> Task to carry out
Restate the data below word for word. Skip any images it contains.
*** Begin section ***
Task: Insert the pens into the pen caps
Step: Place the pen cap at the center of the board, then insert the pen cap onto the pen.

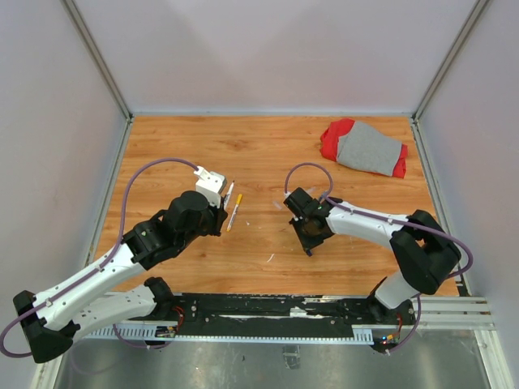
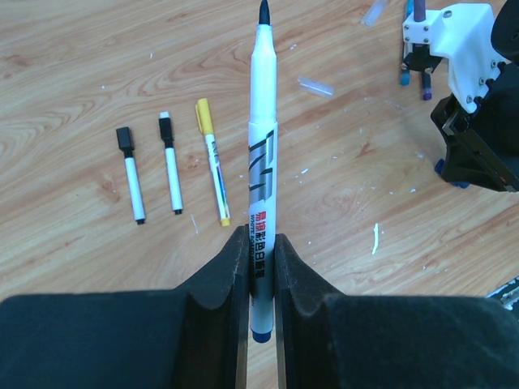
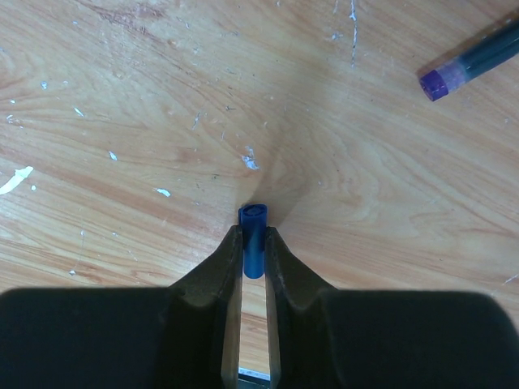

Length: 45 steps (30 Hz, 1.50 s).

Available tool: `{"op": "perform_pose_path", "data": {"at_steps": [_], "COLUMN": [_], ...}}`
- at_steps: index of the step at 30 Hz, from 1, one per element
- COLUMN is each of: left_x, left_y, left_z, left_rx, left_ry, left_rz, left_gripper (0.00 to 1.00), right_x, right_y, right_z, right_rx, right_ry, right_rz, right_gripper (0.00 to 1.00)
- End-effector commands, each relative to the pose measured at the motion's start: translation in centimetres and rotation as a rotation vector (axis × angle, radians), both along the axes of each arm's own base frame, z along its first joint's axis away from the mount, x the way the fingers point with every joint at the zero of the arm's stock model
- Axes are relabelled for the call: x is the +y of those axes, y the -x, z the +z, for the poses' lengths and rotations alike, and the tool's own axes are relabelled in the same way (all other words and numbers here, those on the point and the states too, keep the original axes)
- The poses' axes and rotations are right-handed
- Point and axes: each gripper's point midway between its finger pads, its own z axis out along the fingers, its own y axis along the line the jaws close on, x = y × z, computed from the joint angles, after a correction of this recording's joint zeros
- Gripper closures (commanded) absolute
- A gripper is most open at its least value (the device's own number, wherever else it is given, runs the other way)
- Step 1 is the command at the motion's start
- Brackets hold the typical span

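Left gripper [image 2: 259,243] clamps a bare-tipped white marker [image 2: 262,162]; right gripper [image 3: 252,235] pinches a blue cap [image 3: 254,220]. Next, they need aligning.

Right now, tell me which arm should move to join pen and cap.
Left, probably. The left tool grips the white pen near its tail, bare tip projecting far forward, easy to steer. The right tool holds the blue cap, barely protruding; better kept steady.
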Motion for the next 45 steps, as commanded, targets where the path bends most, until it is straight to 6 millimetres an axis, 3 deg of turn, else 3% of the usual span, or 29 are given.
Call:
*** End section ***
> Response area
Task: Insert the pens into the pen caps
Step: Place the pen cap at the center of the board, then insert the pen cap onto the pen.


Length: 45 steps (30 Hz, 1.50 s).

Available tool: `{"op": "perform_pose_path", "data": {"at_steps": [_], "COLUMN": [_], ...}}`
- at_steps: index of the step at 30 Hz, from 1, one per element
- COLUMN is each of: left_x, left_y, left_z, left_rx, left_ry, left_rz, left_gripper (0.00 to 1.00), right_x, right_y, right_z, right_rx, right_ry, right_rz, right_gripper (0.00 to 1.00)
- End-effector commands, each relative to the pose measured at the motion's start: translation in centimetres and rotation as a rotation vector (axis × angle, radians), both along the axes of each arm's own base frame, z along its first joint's axis away from the mount, x the way the fingers point with every joint at the zero of the arm's stock model
- Axes are relabelled for the call: x is the +y of those axes, y the -x, z the +z, for the poses' lengths and rotations alike, and the tool's own axes are relabelled in the same way (all other words and numbers here, those on the point and the states too, keep the original axes)
- The poses' axes and rotations are right-handed
- Point and axes: each gripper's point midway between its finger pads, its own z axis out along the fingers, its own y axis along the line the jaws close on, x = y × z, computed from the joint angles, after a correction of this recording's joint zeros
- Gripper closures (commanded) absolute
- A gripper is most open at its least value (the device's own number, wherever else it is given, runs the other way)
- Step 1 is the command at the motion's start
- Brackets hold the typical span

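Left gripper [image 2: 259,243] clamps a bare-tipped white marker [image 2: 262,162]; right gripper [image 3: 252,235] pinches a blue cap [image 3: 254,220]. Next, they need aligning.

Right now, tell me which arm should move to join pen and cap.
Left, probably. The left tool grips the white pen near its tail, bare tip projecting far forward, easy to steer. The right tool holds the blue cap, barely protruding; better kept steady.
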Motion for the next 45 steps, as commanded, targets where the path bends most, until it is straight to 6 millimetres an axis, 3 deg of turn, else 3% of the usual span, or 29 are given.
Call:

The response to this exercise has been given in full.